私が食べる料理だと分かっていて、そうしたのだと、私にだって、分かる! それとも、お前達は、私には分からないと馬鹿にしているのか!だ から、何度も不遜な態度を取るのか!
ヴァドサは、私が一口も食べなくてすむように、全部食べた! ニピ族の護衛のフォーリがしてもおかしくないのに、私の側から護衛がいなくならないように、自分が毒味役を引き受けて、毒が入っていると分かっているのに、全部食べた!
あの刺客達だってそうだ! お前達が引き入れたのではないのか! お前達が来る前までは、この屋敷はとても居心地が良かった! ノンプディは真心を込めて、私のために何でも用意してくれた! それなのに、お前達が来ることになってから、騒動が起きっぱなしだ!」
そこにいた全員が、驚愕して若様を見つめていた。そこにいたのは、心が傷ついて人と話すのを怖がっている少年ではなかった。セルゲス公のグイニス王子がいたのだ。
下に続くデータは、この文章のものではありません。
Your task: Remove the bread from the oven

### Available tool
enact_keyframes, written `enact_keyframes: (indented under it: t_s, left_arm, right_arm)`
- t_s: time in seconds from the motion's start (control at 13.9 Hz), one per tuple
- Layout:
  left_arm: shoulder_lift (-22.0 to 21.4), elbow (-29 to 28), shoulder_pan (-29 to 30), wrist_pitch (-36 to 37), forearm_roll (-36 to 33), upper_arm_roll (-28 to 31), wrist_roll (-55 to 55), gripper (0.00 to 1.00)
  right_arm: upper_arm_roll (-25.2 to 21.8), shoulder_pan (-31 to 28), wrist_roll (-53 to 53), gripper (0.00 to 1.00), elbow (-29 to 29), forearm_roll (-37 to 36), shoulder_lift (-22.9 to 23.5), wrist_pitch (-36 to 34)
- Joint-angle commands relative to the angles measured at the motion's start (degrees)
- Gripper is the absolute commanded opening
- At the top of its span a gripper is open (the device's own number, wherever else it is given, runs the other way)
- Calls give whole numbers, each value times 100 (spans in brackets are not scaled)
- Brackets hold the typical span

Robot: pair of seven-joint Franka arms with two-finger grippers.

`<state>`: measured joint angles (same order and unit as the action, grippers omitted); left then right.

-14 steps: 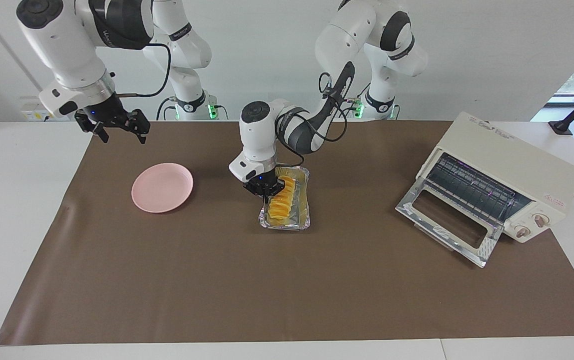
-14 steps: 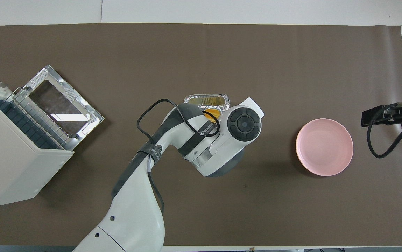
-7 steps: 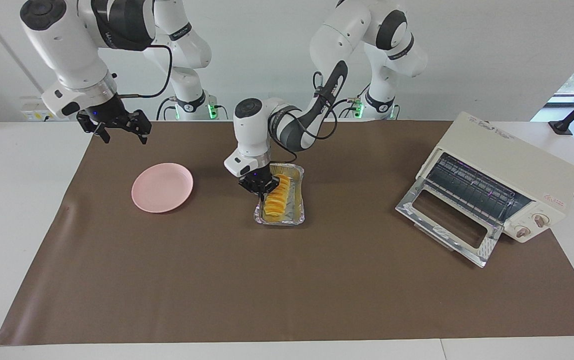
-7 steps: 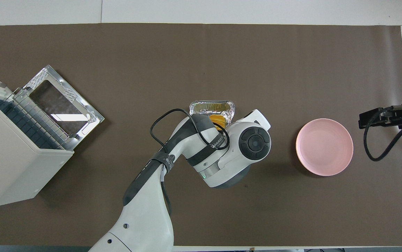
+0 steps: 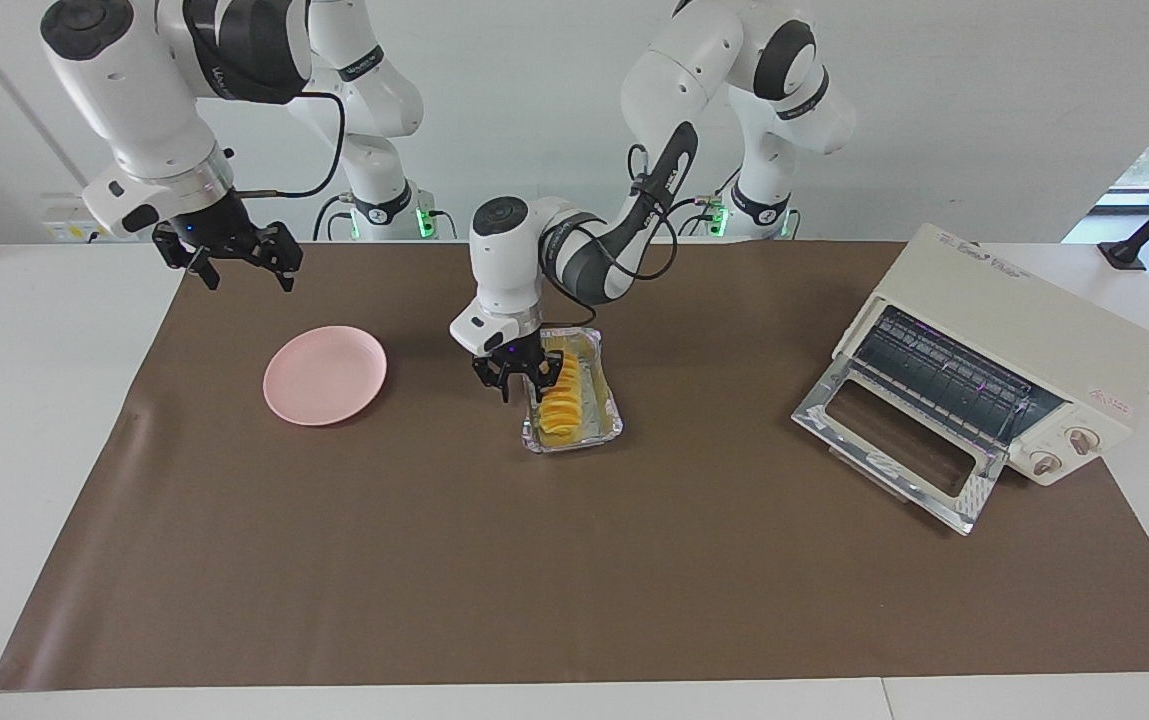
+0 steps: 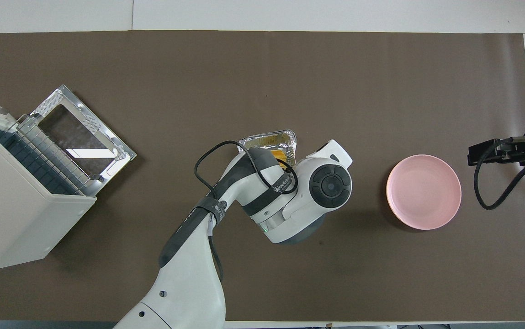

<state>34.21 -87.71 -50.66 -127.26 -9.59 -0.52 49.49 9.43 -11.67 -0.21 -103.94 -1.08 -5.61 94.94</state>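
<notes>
Bread (image 5: pixel 561 395), a row of yellow-orange slices, lies in a foil tray (image 5: pixel 602 425) on the brown mat (image 5: pixel 574 560) mid-table, between the plate (image 5: pixel 325 374) and the oven (image 5: pixel 994 360), well apart from both. In the overhead view only the tray's end farther from the robots (image 6: pixel 269 139) and a sliver of bread (image 6: pixel 279 155) show; the left arm covers the rest.

Left gripper (image 5: pixel 517 385) is low at the tray's edge on the plate side, at the bread's end nearer the robots. Fingers are spread apart, pointing down, and hold nothing; one fingertip (image 5: pixel 532 392) looks to be on or just at the bread, contact unclear.

Oven sits at the left arm's end of the table, angled, with its silver door (image 5: pixel 899 440) dropped fully open onto the mat and the wire rack (image 5: pixel 944 375) bare. Two knobs (image 5: pixel 1064 452) are on the front panel.

Pink plate is toward the right arm's end, with nothing on it.

Right gripper (image 5: pixel 234 262) waits in the air over the mat's edge near the plate, fingers wide apart, holding nothing. In the overhead view only its black body (image 6: pixel 495 151) and cable show at the frame edge.
</notes>
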Motion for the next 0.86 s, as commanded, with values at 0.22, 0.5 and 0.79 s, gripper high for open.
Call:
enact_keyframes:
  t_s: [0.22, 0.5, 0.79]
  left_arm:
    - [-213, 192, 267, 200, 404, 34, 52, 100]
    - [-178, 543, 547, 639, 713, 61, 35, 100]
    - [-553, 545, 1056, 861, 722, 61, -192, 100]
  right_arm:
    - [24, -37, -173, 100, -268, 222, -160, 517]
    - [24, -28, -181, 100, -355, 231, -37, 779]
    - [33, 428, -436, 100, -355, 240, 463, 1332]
そこで、若様は息が上がって、しゃくり上げた。涙を手の甲で拭い、さらに続けた。
「…で、ですから、叔父上、ヴァドサを助けて下さい。お願いです。私のために、叔父上が与えた任務を忠実に守って、命を賭けたために、瀕死の重傷を負ったのです。お願いです。」
さらに、続けて言いそうな若様に、ボルピスは手を上げて制止した。
「グイニス。お前の話は分かった。だが、私がヴァドサ・シークに死を与えるのは、そのことが原因ではない。そして、私はその命を取り下げることはない。」
若様が一瞬、息を止めるようにして吸った。
「…お…じ上。」
若様の息が上がり始めた。上手く息が吸えなくなり、急いでフォーリとベリー医師がやってきた。口元に紙袋を当てて呼吸を整えさせる。
シークは涙を堪えることができずに泣いていた。それは、ベイルも他の隊員達も同様だった。若様の必死の姿に胸を打たれていた。だが、そんな中で王は一人、冷たいほどの声で言った。
「どうしたのだ、ヴァドサ・シーク。まさか、死ぬのが惜しくなったか?」
「……いいえ。そうではありません。…私のことを…殿下があのように思って下さり…感動のあまり、胸が詰まりました。」
話している間に若様が気絶したようだった。良かった、とシークは思った。自分が自害する場面を若様が見ることがなくて。
シークは短刀を引き抜いた。若様が気絶している今のうちだ。
「…隊長。」
思わずベイルが泣きながら小さく声を上げた。
「…陛下。差し出がましいことではありますが、どうか、殿下のことをお許し下さい。」
シークは最後に深く王に一礼すると、首筋に短刀を当てがって、引いた。
いや、正確には引こうとした。
だが、直前に体を押さえつけられ、できなかった。王の親衛隊達とバムスのニピ族達だった。二人ずつの四人に押さえつけられ、短刀を誰かに取り上げられた。